Indian perspective of COP25
An interview with Falguni Joshi (CMW member from Gujarat, India
Q1: Can you describe what you/your organisation is working on?
I have been working on environmental issues since 1997, especially strengthening people’s participation in environmental decision-making processes, creating awareness, raising material on environmental issues, disseminating knowledge about climate change among youth in India, through capacity-building training programmes and policy related advocacy work.
I am associated with ParyavaranMitra – an NGO based in Gujarat, India – and initiated a platform “Let’s talk climate action” for spreading climate action awareness. I am also a member of Carbon Market Watch.
Q2: In light of the recent elections, has the returning government in India made any bold (domestic) climate pledges for the future?

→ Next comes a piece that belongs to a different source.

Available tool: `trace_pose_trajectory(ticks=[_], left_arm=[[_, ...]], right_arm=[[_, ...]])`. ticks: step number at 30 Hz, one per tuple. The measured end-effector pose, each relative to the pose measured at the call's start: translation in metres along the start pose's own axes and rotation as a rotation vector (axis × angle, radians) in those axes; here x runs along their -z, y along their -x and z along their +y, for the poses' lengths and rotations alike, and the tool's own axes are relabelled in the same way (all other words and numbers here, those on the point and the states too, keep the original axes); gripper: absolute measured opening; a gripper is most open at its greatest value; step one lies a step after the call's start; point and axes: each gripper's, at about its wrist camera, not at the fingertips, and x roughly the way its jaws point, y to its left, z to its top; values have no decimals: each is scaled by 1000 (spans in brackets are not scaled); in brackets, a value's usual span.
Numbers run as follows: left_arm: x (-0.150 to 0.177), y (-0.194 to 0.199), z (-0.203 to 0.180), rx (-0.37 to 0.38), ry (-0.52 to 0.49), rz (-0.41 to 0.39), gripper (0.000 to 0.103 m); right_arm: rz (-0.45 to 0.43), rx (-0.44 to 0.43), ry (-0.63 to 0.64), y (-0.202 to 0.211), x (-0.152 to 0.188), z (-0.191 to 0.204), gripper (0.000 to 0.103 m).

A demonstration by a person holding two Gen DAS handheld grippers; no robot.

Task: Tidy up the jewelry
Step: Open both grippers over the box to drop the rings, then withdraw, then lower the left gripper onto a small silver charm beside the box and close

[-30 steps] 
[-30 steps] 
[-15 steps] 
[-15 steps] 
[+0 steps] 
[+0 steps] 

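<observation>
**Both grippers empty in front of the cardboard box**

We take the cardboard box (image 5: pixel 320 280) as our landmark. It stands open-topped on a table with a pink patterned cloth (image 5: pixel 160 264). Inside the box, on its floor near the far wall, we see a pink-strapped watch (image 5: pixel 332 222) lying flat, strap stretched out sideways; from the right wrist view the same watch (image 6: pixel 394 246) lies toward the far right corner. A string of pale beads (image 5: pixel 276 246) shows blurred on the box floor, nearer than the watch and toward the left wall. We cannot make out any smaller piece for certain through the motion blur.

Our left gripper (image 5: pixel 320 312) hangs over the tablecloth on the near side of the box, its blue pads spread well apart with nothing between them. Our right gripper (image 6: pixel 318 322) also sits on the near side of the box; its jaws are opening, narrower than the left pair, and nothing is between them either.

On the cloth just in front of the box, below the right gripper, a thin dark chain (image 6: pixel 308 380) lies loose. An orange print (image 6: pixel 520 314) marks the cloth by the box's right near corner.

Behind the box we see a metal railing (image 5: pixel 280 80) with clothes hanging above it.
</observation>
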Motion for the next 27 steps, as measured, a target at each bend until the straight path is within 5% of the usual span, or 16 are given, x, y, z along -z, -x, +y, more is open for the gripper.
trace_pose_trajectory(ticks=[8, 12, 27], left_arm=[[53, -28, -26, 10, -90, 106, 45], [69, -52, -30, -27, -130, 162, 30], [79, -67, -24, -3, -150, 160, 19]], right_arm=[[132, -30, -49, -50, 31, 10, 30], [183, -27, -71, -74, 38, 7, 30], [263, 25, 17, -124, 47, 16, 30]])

In its second term, the current government is very busy dealing with other issues, but smart enough to show public concern for climate change. The government mentioned only a few steps in its NDC which are currently not achievable.
Q3: Are you following the UNFCCC discussions? If so, is there any part of COP25 that most interests you/your organisation’s work and why?
We are participating in COP but not directly in negotiations, rather trying to explain realities on-the-ground through alternative forums at COP. We are observing the UNFCCC discussions from a distance to link these decisions with possible future actions to real world scenarios.
The positive energy that young people from around the world have brought through their participation on climate issue at COP25, especially by putting pressure to act immediately on the climate emergency through marches has been inspiring. Their concern for the planet and readiness to take action will give us even more energy to continue our struggle in India.
Q3: Given your understanding of offsetting (under the CDM) in India, is there any confidence that it can work again in the future under the Paris Agreement?
The CDM – Clean Development Mechanism, largely gave benefits to a selected group of industries – the poor and locally affected vulnerable communities never received the same benefits. It adversely impacted farmers, the maldharis (herdsmen) and also resulted in biodiversity loss.
Even the renewable energy projects established under carbon market mechanisms failed to deliver the benefits that were promised, for example supporting the livelihoods of local vulnerable communities. Any new mechanisms need significantly better rules if they are to stand a chance of success in the future.
Q4: Hopes for Indian climate ambition? Is there anything to be hopeful for?
As mentioned earlier, the youth movement is the key factor for future climate action.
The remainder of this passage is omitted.